The result was closer than what the polls predicted, repeating their failure to accurately predict results in the first-round Oct. 25 elections. The difference between Macri’s 51.4% and 48.6% of the Front for Victory (FPV) was just over 700,000 votes. The territorial distribution of the votes indicates that Cambiemos won in nine districts and Scioli took 15. But Macri won in the central part of the country that makes up the economic hub of the country and contains the most populated area. He beat out Scioli in Mendoza and Santa Fe, and in Cordova and in Buenos Aires.
Scioli won in the strategic province of Buenos Aires, which accounts for 38% of total voters in the country. In the October general elections that chose the new Congress and several governors, the conservative opponent Maria Eugenia Vidal won, defeating President Cristina Fernández’s current chief of staff, Aníbal Fernández.
Argentina’s drastic change of political course sent pundits scurrying to seek explanations. Many attributed Macri’s success in part to Vidal’s prior victory in the province of Buenos Aires While this could have produced a certain “instrumental vote” among local actors fearing a stalemate under a conservative provincial government and a peronist administration, in second round voting Scioli, the current governor of the province, garnered 51.1% of the vote..
The big question, between the October 25 vote and this one, was how the 21% of the vote for Sergio Massa, a dissident Peronist, would be distributed.Also a former chief of staff in the Fernández de Kirchner cabinet, Massi became disaffected and left to lead the opposition party. Although formally he gave his followers “freedom” to vote their conscience, he held a press conference in which he repeated numerous times the word ‘change’—the campaign slogan of the new president-elect. Three-time Governor of Cordoba and renegade Peronist, José Manuel De La Sota, stood by his side.
The question was if Peronism would shoot itself in the foot by supporting a candidate who opposed the party or if they would get behind the Justicialista candidate. Losing the Córdoba province was a blow to the ruling party—it obtained only 30 percent of its 2.5 million voters.
With all these changes of allegiances, doubts are rising: What will become of the Peronism?
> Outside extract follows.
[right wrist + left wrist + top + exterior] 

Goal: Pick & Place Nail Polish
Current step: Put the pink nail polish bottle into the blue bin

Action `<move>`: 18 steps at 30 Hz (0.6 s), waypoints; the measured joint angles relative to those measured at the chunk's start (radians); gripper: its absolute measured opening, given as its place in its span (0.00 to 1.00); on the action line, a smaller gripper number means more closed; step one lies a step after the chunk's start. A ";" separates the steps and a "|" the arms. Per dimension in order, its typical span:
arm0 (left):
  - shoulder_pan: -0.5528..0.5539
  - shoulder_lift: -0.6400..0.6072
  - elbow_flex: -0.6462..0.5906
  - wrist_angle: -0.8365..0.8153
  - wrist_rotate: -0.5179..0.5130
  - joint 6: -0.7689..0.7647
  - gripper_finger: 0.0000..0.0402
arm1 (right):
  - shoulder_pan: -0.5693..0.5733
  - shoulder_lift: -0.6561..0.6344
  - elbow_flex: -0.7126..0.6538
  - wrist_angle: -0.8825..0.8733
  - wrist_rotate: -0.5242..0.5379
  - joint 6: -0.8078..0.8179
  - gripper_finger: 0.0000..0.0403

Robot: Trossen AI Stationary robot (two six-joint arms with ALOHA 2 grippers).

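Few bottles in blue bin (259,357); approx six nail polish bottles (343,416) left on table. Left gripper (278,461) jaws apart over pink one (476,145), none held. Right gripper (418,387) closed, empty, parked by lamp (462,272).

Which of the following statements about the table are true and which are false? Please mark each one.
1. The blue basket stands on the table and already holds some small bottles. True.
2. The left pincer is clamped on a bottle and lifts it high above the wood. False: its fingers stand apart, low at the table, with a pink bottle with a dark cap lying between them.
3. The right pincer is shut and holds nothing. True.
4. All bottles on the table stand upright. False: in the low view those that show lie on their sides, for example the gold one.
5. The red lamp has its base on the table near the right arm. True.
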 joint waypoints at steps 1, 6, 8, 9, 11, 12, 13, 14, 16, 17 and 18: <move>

On the other hand, the strategy of the Argentine left, which came in a distant fourth in the elections with 3.2 percent of the vote chose a kind of political suicide. With a rightwing party on the verge of taking the presidency, during the second round they promoted a blank vote. They only managed to convince 1.1 percent of the voters to follow them in this initiative.
This will be the first time that the winning candidate that does not come from Peronism or radicalism. Is the rise of the PRO—a right-wing business party that was born after the 2001 crisis and was nurtured by think tanks and foundations—redefining the Argentine political system?
The president-elect’s PRO party proposes a smaller state, less taxes and free market policies. In its campaign rhetoric it softened criticisms of Kirchnerism and proposed to maintain some of its programs, such as the universal allocation per child and the return to state management of recovered state-owned enterprises. For the time being, nothing indicates that this platform will be modified.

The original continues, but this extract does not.